Im Kanton Schwyz könnten 2022 die Steuern sinken. Die Staatspolitische Kommission des Kantonsrats sieht "grossmehrheitlich Spielraum für eine weitere Steuerfusssenkung", wie sie am Freitag nach der Behandlung der Staatsrechnung 2020 mitteilte.

Schwyzer Kantonsrats-kommission sieht Spielraum für tiefere Steuern (Foto: KEYSTONE / URS FLUEELER)
Schwyzer Kantonsrats-kommission sieht Spielraum für tiefere Steuern (Foto: KEYSTONE / URS FLUEELER)

Die Parlamentskommission kommt zu diesem Schluss trotz der Coronakrise und der damit zu erwartenden Mehrausgaben und Mindereinnahmen. Die finanzielle Belastung durch die Pandemie sei bislang tragbar gewesen. Die Kommission bezeichnete die Ertragslage und die Eigenkapitalsituation des Kantons zudem als gut.

Schwyz schloss 2020 um 100 Millionen Franken besser ab als budgetiert, dies wegen höheren Steuereinnahmen und der grösseren Gewinnausschüttung der Nationalbank. Statt einem Defizit von 3 Millionen Franken wies der Kanton einen Gewinn von 97 Millionen Franken aus. Das Eigenkapital betrug Ende Jahr 500 Millionen Franken.

Die Möglichkeit einer Steuersenkung hatte im April bereits der Regierungsrat erwähnt, als er die Staatsrechnung vorgestellt hatte. Die sehr gute Haushaltssituation Ende 2020 bilde eine beruhigende Ausgangslage, erklärte er. Die finanziellen Herausforderungen könnten mit Zuversicht und dem entsprechenden Handlungsspielraum für Steuerfusssenkungen angegangen werden.
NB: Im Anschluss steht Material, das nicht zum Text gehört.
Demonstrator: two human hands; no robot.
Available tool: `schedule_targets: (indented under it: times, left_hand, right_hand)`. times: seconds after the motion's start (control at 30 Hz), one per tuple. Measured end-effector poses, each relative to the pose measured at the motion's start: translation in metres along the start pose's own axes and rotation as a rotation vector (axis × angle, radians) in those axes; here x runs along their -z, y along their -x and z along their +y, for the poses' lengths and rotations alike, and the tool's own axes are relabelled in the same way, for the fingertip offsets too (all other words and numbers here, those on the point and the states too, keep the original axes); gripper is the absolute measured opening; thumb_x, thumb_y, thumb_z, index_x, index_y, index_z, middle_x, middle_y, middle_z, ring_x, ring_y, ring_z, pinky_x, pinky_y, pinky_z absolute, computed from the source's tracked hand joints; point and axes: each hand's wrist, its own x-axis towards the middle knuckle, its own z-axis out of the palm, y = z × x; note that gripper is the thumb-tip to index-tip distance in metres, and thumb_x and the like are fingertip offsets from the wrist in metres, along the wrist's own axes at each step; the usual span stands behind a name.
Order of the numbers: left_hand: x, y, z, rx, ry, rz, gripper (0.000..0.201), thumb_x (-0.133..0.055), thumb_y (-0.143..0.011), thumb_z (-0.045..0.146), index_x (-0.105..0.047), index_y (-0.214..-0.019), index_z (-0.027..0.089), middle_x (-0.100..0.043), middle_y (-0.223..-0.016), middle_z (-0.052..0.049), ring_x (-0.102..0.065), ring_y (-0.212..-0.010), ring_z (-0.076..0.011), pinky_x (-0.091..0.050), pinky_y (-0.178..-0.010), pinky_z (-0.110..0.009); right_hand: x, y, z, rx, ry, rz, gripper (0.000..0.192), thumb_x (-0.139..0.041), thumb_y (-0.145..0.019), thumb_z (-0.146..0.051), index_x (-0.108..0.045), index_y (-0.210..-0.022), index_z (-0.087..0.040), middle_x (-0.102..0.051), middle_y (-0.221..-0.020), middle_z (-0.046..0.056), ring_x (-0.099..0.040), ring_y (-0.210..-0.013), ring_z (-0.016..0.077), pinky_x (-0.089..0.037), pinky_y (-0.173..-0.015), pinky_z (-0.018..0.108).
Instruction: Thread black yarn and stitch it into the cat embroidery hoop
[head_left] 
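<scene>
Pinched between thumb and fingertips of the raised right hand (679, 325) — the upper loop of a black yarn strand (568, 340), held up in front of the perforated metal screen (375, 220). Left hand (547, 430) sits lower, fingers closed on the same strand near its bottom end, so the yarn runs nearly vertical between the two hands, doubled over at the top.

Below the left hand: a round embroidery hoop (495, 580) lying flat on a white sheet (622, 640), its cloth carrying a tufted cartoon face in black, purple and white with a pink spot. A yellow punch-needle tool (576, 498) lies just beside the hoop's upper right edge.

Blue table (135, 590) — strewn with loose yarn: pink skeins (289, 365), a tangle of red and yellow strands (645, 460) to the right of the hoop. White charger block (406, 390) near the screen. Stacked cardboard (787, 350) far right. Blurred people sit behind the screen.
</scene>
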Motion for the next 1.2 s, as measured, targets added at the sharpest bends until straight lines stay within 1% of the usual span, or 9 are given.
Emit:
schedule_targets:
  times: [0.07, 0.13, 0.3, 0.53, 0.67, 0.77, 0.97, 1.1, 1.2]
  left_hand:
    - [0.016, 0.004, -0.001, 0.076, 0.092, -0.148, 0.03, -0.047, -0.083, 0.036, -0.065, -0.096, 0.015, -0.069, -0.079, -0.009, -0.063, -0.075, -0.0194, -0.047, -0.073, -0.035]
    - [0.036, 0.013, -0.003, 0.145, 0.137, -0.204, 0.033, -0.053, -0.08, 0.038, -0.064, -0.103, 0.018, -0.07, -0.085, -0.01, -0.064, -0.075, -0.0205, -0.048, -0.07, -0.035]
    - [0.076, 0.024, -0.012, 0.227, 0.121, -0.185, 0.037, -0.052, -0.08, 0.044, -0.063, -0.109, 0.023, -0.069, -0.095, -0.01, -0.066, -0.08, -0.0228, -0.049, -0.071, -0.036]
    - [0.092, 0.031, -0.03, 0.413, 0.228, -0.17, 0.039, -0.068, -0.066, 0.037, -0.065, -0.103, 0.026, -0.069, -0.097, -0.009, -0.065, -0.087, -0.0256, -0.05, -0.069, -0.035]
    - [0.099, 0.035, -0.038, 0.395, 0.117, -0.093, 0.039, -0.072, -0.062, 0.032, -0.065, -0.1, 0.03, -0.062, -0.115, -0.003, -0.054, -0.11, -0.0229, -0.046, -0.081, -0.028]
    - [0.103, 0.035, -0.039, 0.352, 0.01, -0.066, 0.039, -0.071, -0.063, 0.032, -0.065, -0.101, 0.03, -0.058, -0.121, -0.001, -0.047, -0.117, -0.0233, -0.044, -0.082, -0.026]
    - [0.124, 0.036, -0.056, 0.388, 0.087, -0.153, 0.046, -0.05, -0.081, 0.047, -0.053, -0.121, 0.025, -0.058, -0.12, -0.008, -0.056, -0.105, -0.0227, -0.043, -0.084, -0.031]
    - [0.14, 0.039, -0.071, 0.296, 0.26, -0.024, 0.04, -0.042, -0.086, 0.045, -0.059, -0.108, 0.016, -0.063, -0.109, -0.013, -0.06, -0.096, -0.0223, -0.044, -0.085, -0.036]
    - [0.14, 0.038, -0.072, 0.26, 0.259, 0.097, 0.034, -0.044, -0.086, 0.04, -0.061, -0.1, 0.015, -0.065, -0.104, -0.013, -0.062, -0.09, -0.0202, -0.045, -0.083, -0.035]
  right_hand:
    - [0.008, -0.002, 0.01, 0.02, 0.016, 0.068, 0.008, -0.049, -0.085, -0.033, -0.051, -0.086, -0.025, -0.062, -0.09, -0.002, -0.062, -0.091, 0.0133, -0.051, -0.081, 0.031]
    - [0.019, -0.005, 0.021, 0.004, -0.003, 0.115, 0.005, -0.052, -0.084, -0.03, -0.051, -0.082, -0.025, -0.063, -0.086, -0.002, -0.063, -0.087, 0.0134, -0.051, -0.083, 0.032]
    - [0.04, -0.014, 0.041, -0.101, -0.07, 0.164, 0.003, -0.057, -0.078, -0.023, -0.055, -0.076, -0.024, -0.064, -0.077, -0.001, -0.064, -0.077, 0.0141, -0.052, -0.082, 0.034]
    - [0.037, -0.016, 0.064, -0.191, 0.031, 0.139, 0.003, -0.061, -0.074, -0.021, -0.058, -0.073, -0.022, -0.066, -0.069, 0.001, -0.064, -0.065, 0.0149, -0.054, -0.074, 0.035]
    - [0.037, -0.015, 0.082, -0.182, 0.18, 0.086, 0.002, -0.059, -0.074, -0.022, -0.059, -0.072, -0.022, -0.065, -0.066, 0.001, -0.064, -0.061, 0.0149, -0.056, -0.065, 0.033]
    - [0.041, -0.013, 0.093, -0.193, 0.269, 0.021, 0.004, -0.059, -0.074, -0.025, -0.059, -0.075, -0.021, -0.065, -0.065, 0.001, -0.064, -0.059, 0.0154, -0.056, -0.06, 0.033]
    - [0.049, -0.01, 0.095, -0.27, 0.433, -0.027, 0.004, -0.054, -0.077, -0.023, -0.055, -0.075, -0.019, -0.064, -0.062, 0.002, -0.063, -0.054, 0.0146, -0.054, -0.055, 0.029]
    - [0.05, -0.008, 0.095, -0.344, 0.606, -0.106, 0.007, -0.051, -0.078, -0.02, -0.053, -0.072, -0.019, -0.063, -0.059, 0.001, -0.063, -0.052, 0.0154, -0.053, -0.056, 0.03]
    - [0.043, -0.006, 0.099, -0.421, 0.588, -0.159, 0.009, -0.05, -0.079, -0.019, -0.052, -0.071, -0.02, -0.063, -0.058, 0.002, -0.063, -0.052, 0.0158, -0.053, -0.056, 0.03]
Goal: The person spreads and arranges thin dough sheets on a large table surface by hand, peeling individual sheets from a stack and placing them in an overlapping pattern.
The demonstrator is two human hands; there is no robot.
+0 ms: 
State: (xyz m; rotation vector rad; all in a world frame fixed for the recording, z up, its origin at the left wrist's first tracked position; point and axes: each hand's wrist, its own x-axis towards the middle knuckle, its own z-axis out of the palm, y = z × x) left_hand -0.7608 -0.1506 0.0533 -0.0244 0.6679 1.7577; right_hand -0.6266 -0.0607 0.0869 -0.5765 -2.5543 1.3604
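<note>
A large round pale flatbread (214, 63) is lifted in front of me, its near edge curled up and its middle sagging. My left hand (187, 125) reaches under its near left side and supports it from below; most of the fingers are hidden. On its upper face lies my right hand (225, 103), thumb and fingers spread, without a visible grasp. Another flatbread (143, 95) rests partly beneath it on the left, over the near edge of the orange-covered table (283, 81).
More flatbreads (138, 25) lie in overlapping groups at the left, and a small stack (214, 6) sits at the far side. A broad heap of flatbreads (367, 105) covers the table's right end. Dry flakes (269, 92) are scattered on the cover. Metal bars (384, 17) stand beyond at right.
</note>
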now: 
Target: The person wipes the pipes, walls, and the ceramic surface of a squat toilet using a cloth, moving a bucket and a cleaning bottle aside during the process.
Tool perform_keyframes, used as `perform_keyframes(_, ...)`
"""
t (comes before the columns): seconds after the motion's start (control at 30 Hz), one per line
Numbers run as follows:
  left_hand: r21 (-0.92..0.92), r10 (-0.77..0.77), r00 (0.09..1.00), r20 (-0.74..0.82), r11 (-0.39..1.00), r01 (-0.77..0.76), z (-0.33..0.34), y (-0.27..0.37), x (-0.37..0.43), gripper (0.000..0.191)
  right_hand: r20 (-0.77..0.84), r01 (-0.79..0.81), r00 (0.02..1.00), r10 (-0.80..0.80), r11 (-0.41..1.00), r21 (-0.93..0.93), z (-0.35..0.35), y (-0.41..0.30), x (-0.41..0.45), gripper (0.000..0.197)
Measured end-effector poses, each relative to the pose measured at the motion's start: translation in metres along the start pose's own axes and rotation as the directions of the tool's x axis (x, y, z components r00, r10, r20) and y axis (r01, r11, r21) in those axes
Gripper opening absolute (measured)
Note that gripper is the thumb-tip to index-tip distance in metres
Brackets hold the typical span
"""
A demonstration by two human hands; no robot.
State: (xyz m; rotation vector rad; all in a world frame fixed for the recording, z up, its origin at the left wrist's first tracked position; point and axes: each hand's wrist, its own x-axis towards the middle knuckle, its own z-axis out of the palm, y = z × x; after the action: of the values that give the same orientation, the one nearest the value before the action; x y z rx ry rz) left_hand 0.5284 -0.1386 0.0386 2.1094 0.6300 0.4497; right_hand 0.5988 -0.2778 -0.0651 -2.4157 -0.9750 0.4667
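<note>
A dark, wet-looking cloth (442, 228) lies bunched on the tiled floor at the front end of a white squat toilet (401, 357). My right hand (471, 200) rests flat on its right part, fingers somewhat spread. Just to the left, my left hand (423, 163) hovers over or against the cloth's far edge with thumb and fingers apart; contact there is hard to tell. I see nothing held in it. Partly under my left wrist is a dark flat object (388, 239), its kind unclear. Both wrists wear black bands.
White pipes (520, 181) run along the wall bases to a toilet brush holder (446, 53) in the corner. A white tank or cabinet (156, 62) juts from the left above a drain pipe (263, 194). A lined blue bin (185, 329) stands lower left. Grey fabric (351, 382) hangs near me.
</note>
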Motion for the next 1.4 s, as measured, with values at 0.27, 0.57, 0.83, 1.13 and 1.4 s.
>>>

Der Schwyzer Kantonsrat wird die Staatsrechnung 2020 am 23. Juni behandeln. Das Parlament hatte sich bei der Beratung des Budgets 2021 wegen den mit Corona zusammenhängenden Unsicherheiten gegen eine Steuerfusssenkung von 150 auf 140 Prozent ausgesprochen. Auf 2020 war der Steuerfuss dagegen von 160 auf 150 Prozent reduziert worden.